__EXERCISE AIM__:
Look for the string "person" in the data below, and copy each line that holds it.

__PROVIDED RECORDS__:
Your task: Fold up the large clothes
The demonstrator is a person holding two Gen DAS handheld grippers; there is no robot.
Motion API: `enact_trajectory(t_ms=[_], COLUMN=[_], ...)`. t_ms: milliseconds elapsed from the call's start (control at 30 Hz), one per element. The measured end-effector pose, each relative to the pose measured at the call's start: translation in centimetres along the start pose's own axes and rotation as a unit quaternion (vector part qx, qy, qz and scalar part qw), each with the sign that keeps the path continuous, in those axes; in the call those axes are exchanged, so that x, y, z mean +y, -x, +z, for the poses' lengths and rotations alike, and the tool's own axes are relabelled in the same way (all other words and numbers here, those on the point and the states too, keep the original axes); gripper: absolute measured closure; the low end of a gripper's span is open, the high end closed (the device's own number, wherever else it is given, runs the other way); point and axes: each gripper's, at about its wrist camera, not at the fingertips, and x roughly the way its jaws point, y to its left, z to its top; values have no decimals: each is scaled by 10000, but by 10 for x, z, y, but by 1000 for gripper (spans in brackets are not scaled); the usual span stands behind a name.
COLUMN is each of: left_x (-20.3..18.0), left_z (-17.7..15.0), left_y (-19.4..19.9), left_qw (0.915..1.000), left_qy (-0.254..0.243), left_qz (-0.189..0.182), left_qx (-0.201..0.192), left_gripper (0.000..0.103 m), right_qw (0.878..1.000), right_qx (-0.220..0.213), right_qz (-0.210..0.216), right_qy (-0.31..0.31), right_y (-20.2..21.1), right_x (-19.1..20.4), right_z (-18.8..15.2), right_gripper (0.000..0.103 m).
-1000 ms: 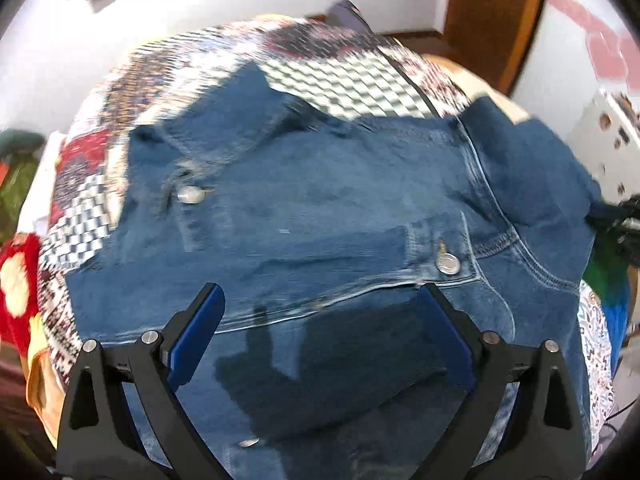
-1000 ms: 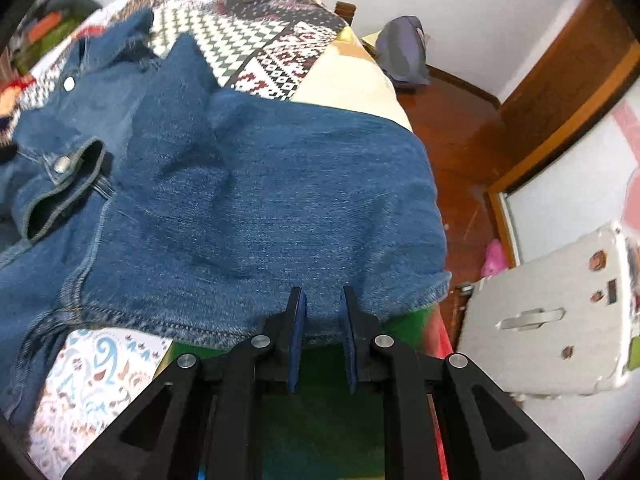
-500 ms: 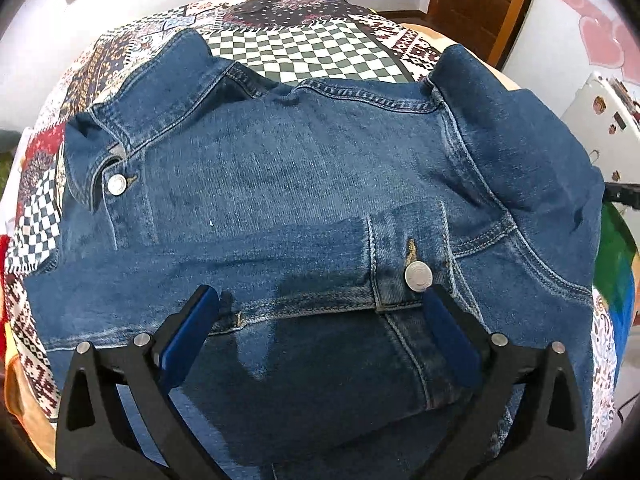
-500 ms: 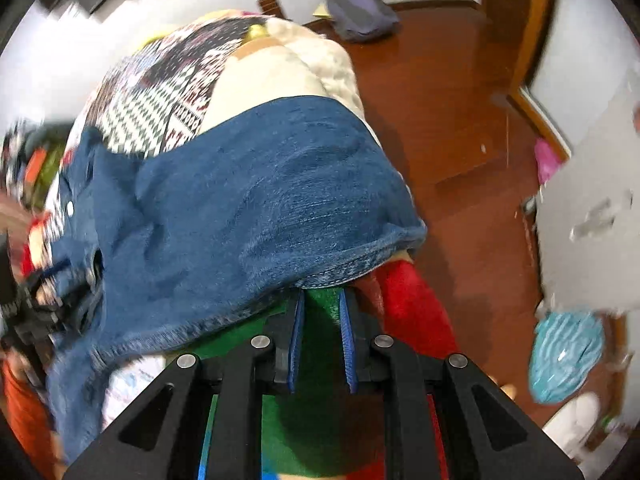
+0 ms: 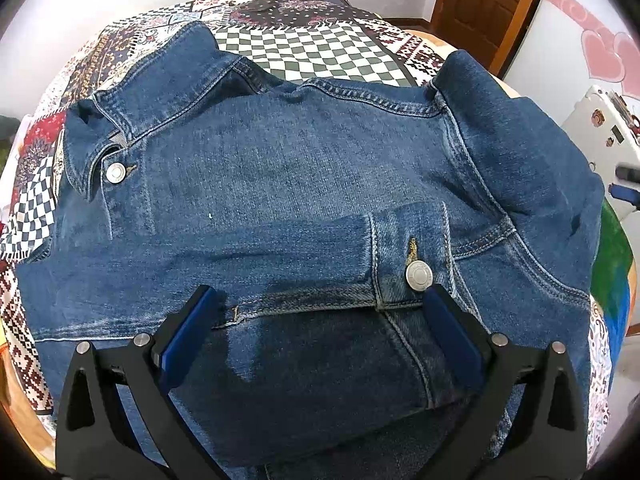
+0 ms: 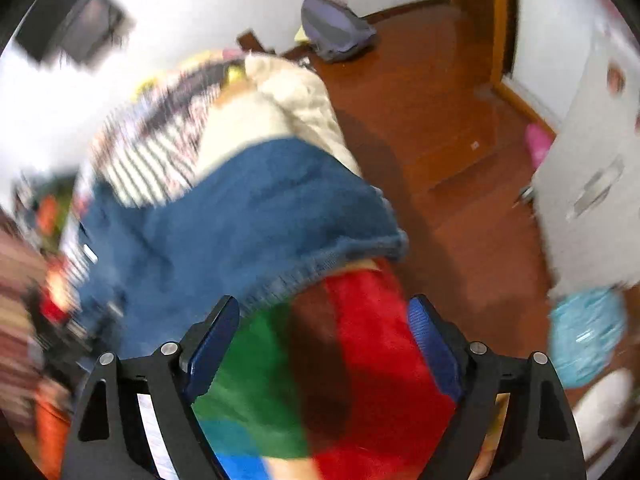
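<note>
A blue denim jacket [image 5: 304, 184] lies spread on a patchwork bed cover [image 5: 304, 44], collar at the left. One sleeve is folded across its body, and the sleeve's cuff with a metal button [image 5: 418, 275] lies near the middle. My left gripper [image 5: 320, 320] hovers wide open just above that sleeve, holding nothing. In the blurred right wrist view, the jacket's hem [image 6: 248, 232] hangs over the bed's edge. My right gripper [image 6: 324, 320] is below that hem, over a red and green cover [image 6: 340, 380]; its jaws are opening and no denim is between them.
A wooden floor [image 6: 440, 128] lies to the right of the bed, with a grey bag [image 6: 336, 28] by the wall and a pale blue bundle [image 6: 584, 332] near a white cabinet [image 6: 592, 184]. A wooden door [image 5: 488, 0] stands behind the bed.
My right gripper has let go of the jacket's hem, spread its jaws and swung away toward the bed's edge. My left gripper has barely moved over the folded sleeve.
</note>
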Motion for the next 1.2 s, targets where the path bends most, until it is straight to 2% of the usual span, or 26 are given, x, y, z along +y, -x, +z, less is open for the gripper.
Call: enact_trajectory(t_ms=[33, 100, 233, 333, 500, 533, 633, 700, 733, 967, 1200], left_x=[-1, -3, -5, -2, 6, 8, 14, 17, 19, 32, 52], left_z=[0, 0, 0, 1, 2, 2, 4, 4, 4, -1, -10], left_y=[1, 4, 10, 12, 14, 15, 18, 21, 23, 46, 80], left_qw=[10000, 9998, 9994, 9993, 9994, 9994, 9992, 9990, 9988, 9972, 9934], left_qy=[-22, -94, -168, -129, 31, 71, 197, 253, 287, 436, 645], left_qz=[35, 143, 264, 300, 281, 273, 238, 238, 236, 238, 215], left_qx=[-16, -60, -145, -189, -205, -205, -255, -293, -319, -556, -927], left_gripper=[0, 0, 0, 0, 0, 0, 0, 0, 0, 0, 0], right_qw=[9992, 9966, 9920, 9902, 9866, 9872, 9918, 9938, 9943, 9945, 9859], right_qx=[97, 280, 553, 394, 125, 81, -133, -338, -397, -921, -1433], right_qz=[255, 467, 545, 551, 587, 528, 304, 266, 281, 371, 736], right_qy=[-294, -616, -999, -1224, -1519, -1500, -1234, -1027, -954, -330, 464], right_y=[-6, -19, -49, -61, -67, -67, -60, -50, -46, 1, 57], right_x=[-5, -11, -15, -17, -19, -16, -6, 2, 6, 51, 120], right_z=[5, 8, 6, 9, 21, 24, 26, 26, 26, 25, 12], right_gripper=[18, 18, 20, 22, 44, 46, 61, 83, 86, 90, 91])
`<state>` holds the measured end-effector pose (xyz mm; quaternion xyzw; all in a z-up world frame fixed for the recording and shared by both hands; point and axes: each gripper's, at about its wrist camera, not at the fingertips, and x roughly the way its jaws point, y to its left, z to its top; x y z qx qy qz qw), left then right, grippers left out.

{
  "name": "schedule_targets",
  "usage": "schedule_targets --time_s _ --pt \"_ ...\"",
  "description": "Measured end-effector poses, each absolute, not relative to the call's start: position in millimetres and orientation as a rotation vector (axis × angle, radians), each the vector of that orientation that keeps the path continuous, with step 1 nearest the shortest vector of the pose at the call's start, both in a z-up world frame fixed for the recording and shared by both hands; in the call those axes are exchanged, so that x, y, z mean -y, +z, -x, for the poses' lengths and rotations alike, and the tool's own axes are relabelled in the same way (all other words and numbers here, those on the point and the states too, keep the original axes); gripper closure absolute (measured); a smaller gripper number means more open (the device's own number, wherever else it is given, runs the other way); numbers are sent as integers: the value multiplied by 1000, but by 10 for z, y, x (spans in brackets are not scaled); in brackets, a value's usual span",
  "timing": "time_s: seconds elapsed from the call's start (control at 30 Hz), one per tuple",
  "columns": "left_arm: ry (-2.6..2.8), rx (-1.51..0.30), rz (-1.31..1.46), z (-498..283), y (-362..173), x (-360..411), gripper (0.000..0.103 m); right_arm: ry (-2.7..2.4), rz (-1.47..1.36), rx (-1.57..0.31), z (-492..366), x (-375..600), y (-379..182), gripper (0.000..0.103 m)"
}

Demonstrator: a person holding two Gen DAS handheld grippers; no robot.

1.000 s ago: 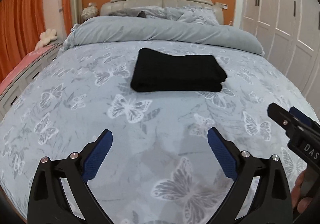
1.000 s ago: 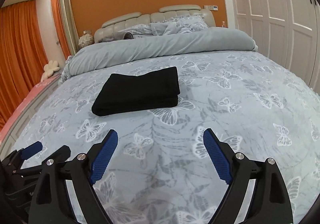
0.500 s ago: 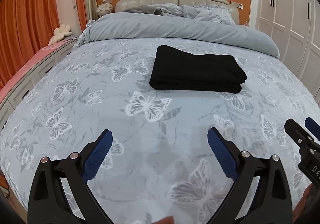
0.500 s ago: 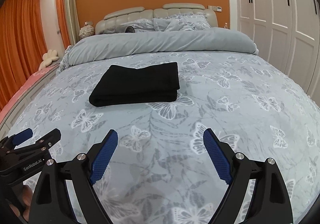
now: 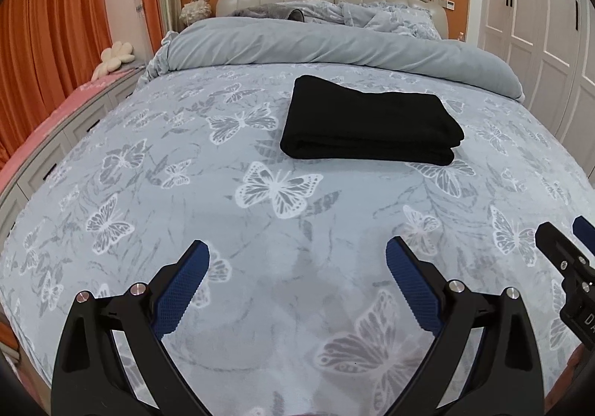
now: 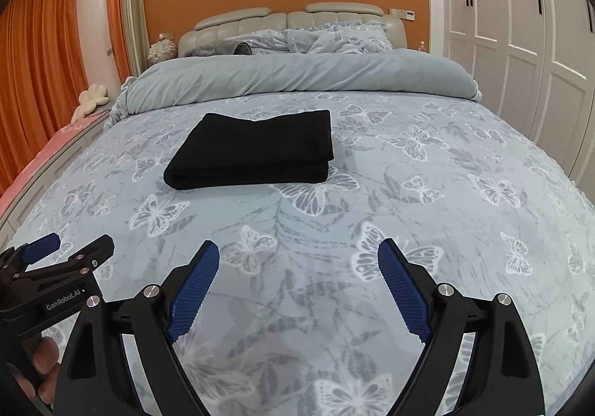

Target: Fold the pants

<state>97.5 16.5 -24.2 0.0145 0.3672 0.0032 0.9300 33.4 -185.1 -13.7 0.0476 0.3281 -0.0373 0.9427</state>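
Observation:
The black pants (image 5: pixel 368 126) lie folded into a neat rectangle on the butterfly-print bed cover (image 5: pixel 260 215); they also show in the right wrist view (image 6: pixel 256 152). My left gripper (image 5: pixel 297 256) is open and empty, well short of the pants, above the near part of the bed. My right gripper (image 6: pixel 297 256) is open and empty too, equally far back. Each gripper shows at the edge of the other's view: the right gripper (image 5: pixel 569 245) and the left gripper (image 6: pixel 70 248).
A rolled grey duvet (image 6: pixel 297 77) and pillows (image 6: pixel 334 38) lie at the head of the bed. White wardrobe doors (image 6: pixel 520 25) stand to the right. Orange curtains (image 5: pixel 48 36) and a pink-topped bench (image 5: pixel 55 111) run along the left.
Both grippers have drawn back and risen a little from the bed; the folded pants look farther away and have not moved. Both stay open.

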Motion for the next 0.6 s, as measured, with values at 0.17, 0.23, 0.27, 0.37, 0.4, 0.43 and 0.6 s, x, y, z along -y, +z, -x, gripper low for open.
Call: schedule_targets --time_s 0.17,0.23,0.27,0.37,0.4,0.43,0.6 --pt "6 -733 -23 -966 -268 -167 9 -77 -93 -676 -325 1859 -147 18" --pt "1 -730 -35 -957 -274 -142 9 -75 -88 -679 -332 1864 -148 18" --pt "11 -722 -48 -944 -273 -126 9 -75 -85 -680 -332 1863 -148 18" --pt "7 -727 -80 -933 -266 -82 9 -75 -78 -683 -322 1856 -154 18" --pt "-3 -739 -84 -934 -268 -71 9 -75 -77 -685 -320 1852 -158 18" --pt "-14 -743 -85 -928 -268 -61 9 -75 -76 -686 -316 1854 -157 18" --pt "-33 -748 -87 -901 -277 -49 9 -81 -74 -684 -306 1856 -162 18"
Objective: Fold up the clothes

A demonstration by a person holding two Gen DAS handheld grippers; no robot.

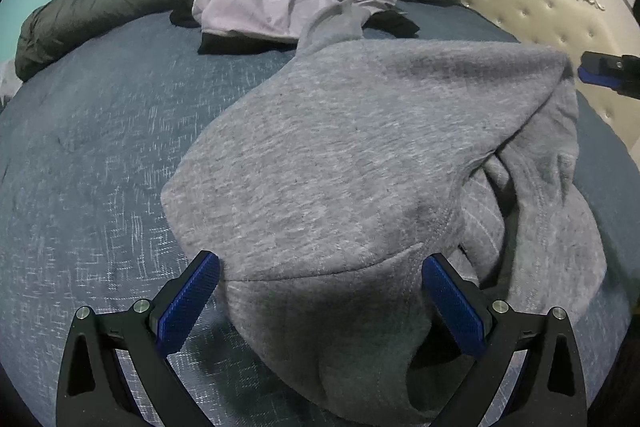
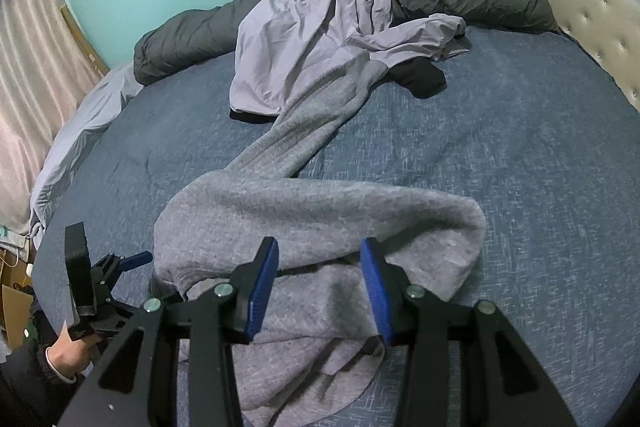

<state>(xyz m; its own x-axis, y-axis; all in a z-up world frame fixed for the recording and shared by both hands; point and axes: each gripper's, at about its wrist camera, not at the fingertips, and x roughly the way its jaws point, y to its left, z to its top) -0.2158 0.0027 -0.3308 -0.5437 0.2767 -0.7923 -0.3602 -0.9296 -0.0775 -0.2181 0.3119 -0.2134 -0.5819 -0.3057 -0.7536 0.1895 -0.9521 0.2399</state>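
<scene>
Behind grey sweatshirt (image 2: 320,211), lilac garment (image 2: 312,39)

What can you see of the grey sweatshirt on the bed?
The grey sweatshirt is heathered, fleecy knit with stitched seams, lying crumpled and partly doubled over on the blue bedspread. One long sleeve trails away toward the lilac garment, its end at that pile. Near fabric bunches between the blue pads of the left claw and the right claw; both stand apart around it, and whether the pads press it cannot be told.
</scene>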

__PROBLEM SOLUTION__:
The demonstrator is a person holding two Gen DAS handheld grippers; there is no robot.
Demonstrator: a person holding two Gen DAS handheld grippers; no robot.
A demonstration by a person holding two Gen DAS handheld grippers; no robot.

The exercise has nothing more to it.